Suffering from a form of Twin-to-Twin Transfusion Syndrome (TTTS) called Twin Anemia Polycythemia Sequence (TAPS) and Selective Intrauterine Growth Restriction (SIUGR), the little girls were just 30 weeks old when they were born in February.

Born at 3lb 9oz, Cora spent 40 days in the Northside Hospital Atlanta NICU, while Miller, born at a miraculous 15oz, was transported to the Children’s Healthcare of Atlanta Scottish Rite NICU at one-month-old for extra love and care.

As Children's Healthcare of Atlanta tells it, they “know a thing or two about strength.”

Last week, after more than 200 days apart, the twins were finally reunited at Children's Healthcare of Atlanta when Miller underwent a heart procedure.

It was the first time Cora and Miller had locked eyes since they were born.
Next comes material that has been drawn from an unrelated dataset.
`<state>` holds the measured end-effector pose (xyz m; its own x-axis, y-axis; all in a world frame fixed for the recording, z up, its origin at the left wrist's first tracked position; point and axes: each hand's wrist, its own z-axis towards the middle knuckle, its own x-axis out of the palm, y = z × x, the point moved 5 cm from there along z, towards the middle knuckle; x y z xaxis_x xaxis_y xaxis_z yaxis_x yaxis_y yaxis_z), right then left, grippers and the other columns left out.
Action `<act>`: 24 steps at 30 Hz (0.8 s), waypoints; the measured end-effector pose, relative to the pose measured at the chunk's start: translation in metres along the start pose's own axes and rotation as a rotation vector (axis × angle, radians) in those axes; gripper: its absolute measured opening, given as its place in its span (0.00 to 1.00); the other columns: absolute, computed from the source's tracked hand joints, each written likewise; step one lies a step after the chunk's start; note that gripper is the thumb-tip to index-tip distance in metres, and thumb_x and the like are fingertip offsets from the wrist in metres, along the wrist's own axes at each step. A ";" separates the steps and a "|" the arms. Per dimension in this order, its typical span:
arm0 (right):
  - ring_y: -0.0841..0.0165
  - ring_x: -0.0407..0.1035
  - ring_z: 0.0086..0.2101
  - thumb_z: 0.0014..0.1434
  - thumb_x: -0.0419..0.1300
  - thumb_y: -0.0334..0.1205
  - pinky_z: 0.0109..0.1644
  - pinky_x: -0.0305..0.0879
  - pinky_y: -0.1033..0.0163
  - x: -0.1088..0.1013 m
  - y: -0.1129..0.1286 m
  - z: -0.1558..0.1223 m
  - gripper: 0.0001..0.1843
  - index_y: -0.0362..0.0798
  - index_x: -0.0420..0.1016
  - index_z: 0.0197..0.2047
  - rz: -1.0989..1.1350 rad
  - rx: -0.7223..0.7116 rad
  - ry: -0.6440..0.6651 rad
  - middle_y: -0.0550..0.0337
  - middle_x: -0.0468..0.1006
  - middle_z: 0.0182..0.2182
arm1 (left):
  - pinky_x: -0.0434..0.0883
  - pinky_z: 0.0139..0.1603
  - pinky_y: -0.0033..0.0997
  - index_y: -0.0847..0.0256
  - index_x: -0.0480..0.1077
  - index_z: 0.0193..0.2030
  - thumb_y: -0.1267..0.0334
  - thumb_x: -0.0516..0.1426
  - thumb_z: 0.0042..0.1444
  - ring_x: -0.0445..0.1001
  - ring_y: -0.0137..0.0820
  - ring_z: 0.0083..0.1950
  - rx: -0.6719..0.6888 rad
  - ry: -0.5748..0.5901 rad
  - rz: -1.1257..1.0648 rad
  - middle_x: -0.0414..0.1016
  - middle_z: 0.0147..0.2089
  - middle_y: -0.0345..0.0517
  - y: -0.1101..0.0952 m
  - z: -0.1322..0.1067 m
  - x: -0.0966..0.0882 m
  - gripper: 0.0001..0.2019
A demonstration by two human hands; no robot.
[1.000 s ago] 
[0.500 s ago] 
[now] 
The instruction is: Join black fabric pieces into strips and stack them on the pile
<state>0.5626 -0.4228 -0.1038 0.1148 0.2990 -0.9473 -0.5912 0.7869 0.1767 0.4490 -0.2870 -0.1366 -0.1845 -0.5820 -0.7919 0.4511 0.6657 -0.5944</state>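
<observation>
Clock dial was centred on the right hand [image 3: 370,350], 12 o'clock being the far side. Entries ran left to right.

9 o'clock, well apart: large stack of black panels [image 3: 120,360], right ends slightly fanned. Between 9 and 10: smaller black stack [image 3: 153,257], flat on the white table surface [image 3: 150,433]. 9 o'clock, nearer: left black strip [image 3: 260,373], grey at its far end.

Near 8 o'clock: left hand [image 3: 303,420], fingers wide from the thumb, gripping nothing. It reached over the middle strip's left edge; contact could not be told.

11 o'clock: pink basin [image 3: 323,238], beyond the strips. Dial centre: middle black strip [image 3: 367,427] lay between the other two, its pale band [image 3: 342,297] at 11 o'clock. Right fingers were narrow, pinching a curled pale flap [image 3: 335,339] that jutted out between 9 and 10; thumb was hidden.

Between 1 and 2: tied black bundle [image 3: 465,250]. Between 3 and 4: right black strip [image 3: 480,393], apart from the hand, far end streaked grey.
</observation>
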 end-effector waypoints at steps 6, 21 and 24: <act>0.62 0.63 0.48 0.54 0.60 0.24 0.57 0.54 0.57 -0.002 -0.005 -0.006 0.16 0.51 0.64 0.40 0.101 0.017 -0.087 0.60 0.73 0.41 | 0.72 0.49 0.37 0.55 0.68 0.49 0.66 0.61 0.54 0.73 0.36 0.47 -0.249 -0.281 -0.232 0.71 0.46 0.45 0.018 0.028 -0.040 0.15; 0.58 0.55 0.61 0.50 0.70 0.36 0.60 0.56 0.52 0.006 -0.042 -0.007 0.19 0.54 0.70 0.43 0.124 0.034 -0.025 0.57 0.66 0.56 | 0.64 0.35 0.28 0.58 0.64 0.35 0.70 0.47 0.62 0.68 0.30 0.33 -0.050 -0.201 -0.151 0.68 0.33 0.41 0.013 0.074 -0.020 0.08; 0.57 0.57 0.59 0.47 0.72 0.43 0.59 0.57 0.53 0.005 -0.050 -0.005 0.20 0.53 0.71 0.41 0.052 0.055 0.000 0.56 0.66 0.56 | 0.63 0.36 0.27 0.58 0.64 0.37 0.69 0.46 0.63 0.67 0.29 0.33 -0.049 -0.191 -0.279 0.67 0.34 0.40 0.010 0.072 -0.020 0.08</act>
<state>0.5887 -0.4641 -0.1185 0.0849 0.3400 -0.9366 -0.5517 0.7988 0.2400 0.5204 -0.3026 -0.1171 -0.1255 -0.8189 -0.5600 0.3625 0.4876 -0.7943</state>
According to the hospital, there was “nary a dry eye in the room” when the girls instinctively held hands.

"It was the first time the girls had truly seen each other since they were born, and the first time all four of us were together in one room since the girls were just three weeks old," their mother Lindsey McCoy told 11 Alive. "This mama’s heart was bursting.”

While Miller continues to grow and gain strength in the NICU today, her family is hopeful that the girls' permanent reunion at home is just around the corner.